▸ What this task involves:
Output exactly the lines below, starting with the line that has "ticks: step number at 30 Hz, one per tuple" and going on through the line that has "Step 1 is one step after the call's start", both included, and no other lines.

##############################

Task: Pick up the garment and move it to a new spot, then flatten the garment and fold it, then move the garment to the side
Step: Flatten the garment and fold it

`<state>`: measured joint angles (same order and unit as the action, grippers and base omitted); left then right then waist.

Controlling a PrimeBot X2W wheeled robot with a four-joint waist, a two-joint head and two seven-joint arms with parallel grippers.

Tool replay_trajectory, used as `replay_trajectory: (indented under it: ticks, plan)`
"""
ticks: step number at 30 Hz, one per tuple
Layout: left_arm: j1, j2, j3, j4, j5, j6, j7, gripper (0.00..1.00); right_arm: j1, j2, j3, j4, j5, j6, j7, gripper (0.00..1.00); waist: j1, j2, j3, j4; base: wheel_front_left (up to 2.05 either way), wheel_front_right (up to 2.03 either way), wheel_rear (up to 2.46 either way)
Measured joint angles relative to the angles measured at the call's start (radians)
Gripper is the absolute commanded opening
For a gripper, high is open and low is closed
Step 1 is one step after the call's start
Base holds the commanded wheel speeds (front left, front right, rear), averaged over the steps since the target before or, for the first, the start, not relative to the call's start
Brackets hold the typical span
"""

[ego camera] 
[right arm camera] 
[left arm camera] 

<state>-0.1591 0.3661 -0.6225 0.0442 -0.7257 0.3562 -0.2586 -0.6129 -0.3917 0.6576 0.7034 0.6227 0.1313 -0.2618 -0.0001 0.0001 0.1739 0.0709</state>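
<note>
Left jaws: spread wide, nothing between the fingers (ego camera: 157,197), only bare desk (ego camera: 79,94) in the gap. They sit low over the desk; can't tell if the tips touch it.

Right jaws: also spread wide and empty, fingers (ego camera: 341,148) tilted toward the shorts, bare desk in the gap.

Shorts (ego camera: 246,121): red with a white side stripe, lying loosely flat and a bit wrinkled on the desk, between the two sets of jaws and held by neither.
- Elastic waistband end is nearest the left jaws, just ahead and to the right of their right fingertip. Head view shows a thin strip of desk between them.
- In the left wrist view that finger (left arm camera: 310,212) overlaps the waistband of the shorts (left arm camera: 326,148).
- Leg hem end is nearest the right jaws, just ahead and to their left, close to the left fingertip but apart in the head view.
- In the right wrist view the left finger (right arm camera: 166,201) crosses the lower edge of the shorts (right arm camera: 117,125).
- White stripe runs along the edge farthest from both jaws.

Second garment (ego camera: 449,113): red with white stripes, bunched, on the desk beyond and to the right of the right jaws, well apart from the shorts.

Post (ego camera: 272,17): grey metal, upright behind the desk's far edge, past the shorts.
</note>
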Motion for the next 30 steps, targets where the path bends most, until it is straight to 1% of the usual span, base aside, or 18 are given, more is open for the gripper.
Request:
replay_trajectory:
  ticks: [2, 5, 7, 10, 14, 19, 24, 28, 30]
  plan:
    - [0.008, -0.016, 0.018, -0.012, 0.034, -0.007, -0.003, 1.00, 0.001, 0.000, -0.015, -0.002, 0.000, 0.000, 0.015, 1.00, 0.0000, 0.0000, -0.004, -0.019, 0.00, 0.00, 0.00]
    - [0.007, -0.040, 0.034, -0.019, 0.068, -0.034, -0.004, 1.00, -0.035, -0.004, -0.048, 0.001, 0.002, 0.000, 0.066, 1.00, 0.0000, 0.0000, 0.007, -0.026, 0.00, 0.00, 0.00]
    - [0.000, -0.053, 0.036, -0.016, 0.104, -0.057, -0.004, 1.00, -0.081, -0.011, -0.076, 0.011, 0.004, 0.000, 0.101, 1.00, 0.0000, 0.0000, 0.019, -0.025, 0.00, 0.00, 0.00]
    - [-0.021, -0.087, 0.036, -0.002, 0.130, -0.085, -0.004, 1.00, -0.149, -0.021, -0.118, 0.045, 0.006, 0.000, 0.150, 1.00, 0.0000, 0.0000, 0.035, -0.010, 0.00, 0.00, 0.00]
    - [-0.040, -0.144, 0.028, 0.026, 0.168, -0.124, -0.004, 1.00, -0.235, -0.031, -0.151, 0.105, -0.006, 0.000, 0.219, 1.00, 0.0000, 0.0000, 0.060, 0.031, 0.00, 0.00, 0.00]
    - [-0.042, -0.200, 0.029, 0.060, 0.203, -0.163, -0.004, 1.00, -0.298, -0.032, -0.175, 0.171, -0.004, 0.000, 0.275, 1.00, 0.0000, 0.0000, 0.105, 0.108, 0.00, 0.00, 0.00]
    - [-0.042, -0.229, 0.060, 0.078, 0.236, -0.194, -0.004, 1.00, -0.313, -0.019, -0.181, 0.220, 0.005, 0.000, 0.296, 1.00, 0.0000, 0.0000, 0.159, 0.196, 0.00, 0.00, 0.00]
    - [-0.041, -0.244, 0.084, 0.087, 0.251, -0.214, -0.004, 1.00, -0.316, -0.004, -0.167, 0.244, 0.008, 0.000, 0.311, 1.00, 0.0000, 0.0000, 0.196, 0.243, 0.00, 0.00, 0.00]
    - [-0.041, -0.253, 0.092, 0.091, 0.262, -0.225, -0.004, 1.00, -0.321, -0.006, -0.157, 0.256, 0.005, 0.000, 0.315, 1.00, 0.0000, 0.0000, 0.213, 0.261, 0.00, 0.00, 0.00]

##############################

▸ Exercise answer:
ticks: step number at 30 Hz, one per tuple
Layout: left_arm: j1, j2, j3, j4, j5, j6, j7, gripper (0.00..1.00); right_arm: j1, j2, j3, j4, j5, j6, j7, gripper (0.00..1.00); waist: j1, j2, j3, j4; base: wheel_front_left (up to 2.05 either way), wheel_front_right (up to 2.03 either way), wheel_rear (up to 2.46 either way)
Measured joint angles relative to the angles measured at the call's start (radians)
Gripper is the absolute commanded opening
For a gripper, high is open and low is closed
Step 1 is one step after the call's start

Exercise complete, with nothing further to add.